SQL Server is Getting More Popular

  • Steve Jones - SSC Editor - Thursday, January 12, 2017 8:16 AM

    ZZartin - Tuesday, January 10, 2017 12:40 PM

    dranostaj (1/10/2017)


    In recent years, justifying the cost vs the benefit of Oracle is becoming increasingly harder, which is why I believe MS SQL is taking off.  If I was Oracle, I'd be concerned!

    Oracle is charging quite a lot more and not really offering many benefits over SQL Server and that's just at the DB engine level.  Once you factor in that SQL Server is going to play much better in a windows stack environment and you're getting SSRS, SSIS and SSAS on top of that I'm sure it's pretty hard to justify Oracle unless you're locked into a product that only supports oracle.

    I'd have said this was the case almost a decade ago. SQL Server has been less expensive, and added many features that made it easier to use. Certainly there were gpas, but I was surprised how many people stuck with Oracle.

    Some stuck with Oracle due to technical snobbery.

    Gaz

    -- Stop your grinnin' and drop your linen...they're everywhere!!!

  • Oracle has some strong points going for it, especially in terms of scalability for very very very large databases, and its two phase commit mechanism is still second to none when it comes to concurrency.

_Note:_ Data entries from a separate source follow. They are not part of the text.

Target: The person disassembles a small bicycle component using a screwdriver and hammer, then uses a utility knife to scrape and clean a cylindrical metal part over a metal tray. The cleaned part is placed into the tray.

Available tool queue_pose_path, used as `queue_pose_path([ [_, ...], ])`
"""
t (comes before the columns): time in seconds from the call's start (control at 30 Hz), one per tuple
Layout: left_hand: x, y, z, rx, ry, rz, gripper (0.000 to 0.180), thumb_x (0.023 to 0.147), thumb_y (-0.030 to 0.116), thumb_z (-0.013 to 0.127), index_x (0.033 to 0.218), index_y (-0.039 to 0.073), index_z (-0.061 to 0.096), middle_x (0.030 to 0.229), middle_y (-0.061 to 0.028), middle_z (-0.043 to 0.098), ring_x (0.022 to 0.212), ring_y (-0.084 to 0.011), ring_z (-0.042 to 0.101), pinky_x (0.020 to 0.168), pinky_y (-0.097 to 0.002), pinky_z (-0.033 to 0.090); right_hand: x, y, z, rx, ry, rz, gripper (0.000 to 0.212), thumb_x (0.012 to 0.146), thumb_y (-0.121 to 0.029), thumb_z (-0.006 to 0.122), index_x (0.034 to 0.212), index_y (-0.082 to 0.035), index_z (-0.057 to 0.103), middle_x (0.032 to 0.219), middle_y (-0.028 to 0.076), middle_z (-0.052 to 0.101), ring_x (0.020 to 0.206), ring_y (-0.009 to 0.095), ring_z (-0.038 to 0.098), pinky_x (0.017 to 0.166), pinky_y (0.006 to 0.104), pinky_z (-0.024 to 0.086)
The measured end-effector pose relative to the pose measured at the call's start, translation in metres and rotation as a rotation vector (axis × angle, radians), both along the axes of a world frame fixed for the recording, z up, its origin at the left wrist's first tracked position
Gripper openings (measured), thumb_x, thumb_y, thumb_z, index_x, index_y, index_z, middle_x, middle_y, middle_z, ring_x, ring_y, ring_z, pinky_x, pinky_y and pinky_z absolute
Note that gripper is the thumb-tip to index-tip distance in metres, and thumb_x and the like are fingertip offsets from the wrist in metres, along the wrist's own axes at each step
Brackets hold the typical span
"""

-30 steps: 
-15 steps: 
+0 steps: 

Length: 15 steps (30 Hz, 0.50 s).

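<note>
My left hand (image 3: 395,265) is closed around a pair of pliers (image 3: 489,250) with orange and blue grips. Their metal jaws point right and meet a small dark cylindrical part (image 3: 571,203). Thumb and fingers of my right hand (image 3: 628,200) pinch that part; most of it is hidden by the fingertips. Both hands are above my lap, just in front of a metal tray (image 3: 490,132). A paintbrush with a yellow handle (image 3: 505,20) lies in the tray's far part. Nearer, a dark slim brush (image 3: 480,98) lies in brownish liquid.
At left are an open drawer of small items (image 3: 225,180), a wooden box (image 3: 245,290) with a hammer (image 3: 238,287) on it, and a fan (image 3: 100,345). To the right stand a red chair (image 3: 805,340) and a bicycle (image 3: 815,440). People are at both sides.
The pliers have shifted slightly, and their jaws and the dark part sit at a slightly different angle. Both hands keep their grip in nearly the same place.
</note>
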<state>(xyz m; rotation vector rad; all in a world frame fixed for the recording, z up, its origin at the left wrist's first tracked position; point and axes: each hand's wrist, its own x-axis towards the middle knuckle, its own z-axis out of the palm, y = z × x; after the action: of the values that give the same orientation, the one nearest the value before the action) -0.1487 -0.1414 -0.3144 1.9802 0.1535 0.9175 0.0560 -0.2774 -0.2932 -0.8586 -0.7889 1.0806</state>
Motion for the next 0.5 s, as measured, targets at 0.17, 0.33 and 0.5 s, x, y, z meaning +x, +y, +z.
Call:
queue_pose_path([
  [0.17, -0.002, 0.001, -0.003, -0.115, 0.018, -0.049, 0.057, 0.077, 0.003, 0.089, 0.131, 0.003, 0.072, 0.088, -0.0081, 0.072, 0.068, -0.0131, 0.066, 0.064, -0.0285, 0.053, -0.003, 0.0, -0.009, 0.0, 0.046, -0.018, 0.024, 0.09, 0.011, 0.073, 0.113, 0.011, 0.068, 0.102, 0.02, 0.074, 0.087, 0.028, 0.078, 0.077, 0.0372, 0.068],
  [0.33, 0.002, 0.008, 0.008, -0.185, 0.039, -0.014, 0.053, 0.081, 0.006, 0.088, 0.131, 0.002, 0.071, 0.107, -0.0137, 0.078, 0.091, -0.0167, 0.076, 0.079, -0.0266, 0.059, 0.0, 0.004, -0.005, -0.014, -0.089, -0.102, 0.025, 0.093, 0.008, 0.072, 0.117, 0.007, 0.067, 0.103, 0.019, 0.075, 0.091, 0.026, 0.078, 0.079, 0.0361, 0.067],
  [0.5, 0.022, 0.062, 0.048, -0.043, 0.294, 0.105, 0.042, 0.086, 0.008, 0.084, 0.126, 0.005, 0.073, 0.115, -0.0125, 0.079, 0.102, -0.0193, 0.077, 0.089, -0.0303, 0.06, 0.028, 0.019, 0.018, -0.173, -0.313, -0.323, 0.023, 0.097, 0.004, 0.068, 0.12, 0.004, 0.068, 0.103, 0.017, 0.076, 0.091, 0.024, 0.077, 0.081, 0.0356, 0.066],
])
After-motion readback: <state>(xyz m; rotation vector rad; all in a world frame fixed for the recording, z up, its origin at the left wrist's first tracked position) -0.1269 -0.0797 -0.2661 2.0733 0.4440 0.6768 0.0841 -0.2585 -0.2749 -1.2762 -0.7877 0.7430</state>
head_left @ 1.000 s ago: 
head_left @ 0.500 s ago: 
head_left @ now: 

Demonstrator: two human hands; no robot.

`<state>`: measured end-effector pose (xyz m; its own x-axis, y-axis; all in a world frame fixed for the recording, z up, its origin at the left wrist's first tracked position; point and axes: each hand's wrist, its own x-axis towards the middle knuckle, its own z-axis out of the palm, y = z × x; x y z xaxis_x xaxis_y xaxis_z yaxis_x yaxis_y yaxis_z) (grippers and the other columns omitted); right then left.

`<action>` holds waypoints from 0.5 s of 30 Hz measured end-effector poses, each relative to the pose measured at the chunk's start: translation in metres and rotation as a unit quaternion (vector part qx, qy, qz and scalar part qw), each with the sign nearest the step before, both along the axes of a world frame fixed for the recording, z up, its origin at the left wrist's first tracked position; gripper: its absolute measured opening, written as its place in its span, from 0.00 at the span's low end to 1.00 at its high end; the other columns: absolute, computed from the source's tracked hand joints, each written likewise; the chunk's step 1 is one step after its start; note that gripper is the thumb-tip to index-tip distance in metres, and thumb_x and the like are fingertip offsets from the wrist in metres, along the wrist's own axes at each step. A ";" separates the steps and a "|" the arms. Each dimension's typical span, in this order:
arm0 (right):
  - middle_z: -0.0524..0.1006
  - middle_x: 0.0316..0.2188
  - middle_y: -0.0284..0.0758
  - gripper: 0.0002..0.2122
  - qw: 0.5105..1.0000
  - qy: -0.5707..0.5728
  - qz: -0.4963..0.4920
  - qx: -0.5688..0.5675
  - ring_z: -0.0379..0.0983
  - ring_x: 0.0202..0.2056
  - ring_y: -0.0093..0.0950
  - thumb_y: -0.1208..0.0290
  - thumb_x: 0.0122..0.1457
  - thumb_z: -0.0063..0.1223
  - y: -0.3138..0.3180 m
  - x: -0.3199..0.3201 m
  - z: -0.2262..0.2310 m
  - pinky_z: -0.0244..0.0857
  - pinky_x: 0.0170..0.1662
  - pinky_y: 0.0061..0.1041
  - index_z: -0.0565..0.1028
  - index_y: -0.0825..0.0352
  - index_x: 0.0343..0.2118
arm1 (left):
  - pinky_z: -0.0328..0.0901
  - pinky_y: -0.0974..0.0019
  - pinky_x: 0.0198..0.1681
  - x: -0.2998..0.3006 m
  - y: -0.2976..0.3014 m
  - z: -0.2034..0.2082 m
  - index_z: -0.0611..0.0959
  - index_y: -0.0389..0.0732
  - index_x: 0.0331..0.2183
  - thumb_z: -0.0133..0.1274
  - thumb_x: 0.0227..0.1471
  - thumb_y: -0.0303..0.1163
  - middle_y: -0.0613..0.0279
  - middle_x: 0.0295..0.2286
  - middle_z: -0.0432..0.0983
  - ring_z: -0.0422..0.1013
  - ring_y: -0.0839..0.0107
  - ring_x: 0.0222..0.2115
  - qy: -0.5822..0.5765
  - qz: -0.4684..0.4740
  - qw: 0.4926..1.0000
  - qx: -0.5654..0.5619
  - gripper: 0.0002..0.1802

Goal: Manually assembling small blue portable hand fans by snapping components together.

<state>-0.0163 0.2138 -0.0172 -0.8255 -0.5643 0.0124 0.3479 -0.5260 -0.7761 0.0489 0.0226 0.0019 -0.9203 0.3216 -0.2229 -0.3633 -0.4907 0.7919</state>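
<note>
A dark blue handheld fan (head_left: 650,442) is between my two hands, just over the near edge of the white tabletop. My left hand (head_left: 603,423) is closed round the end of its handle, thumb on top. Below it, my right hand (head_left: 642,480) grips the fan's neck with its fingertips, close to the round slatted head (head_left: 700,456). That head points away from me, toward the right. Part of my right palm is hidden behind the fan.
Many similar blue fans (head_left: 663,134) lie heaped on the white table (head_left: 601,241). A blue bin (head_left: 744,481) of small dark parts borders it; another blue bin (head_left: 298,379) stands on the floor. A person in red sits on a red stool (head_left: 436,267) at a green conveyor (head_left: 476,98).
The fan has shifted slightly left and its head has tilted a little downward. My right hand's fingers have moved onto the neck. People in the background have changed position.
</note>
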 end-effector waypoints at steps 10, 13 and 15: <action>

    But the fact is that SQL Server has improved to be "good enough" for all but the largest deployments.  99% of all database domains in the world will run just fine on SQL Server.  Oracle will always maintain a healthy presence in extremely large environments, especially in the military and government.  And with its purchase of mySQL, Oracle will continue to bring in income from smaller markets.

    Databases are tools and like any other tool, each has its place.

    From a practical standpoint, having multiple vendors competing in the same space provides at least some market pressure to control licensing costs.  Let's hope neither Oracle or SQL Server ever completely destroy the other.

    Coming originally from the Oracle world (starting with 7.3) before being swept up in SQL Server's growth, my biggest complaint about SQL Server was always that I had to run it only on Windows.  Now with Linux support, I have very few technical reasons to pick Oracle over SQL Server, at least on the size deployments I administer.  Whatever the employer chooses, I will make it hum.

    One thing I wish that Microsoft would do similar to Oracle regards Documentation.  Oracle would always publish it's Big 4 Documentation sets (Admin, Backup and Recovery. Tuning, and Concepts) as large downloadable PDF's.  With each new version, I would download, print, and bind each document.  Then you could read a document logically from cover to cover.  I have always found SQL Server Books online to be annoyingly frustrating with its hyperlinked web format.  I am old school and never have found any better way to do documentation than treeware with a highlighter and pencil.  Sitting in a comfy chair at 10 pm with a nice cup of tea and a cozy lamp was always a most pleasant way to learn.  And the logical flow was perfect building chapter on chapter in a coherent fashion.  Oracle Documentation (except for the first chapter probably written by the Marketing Department) was always (and still is) first rate.

    In terms of noSQL, I think someone above spelled it out very well that it has suffered under the weight of its unsupported promises and hype.  Nothing yet invented can organize and manipulate data as well as the relational model.  The enormous impact and results of Codd's work all those decades ago never ceases to amaze me.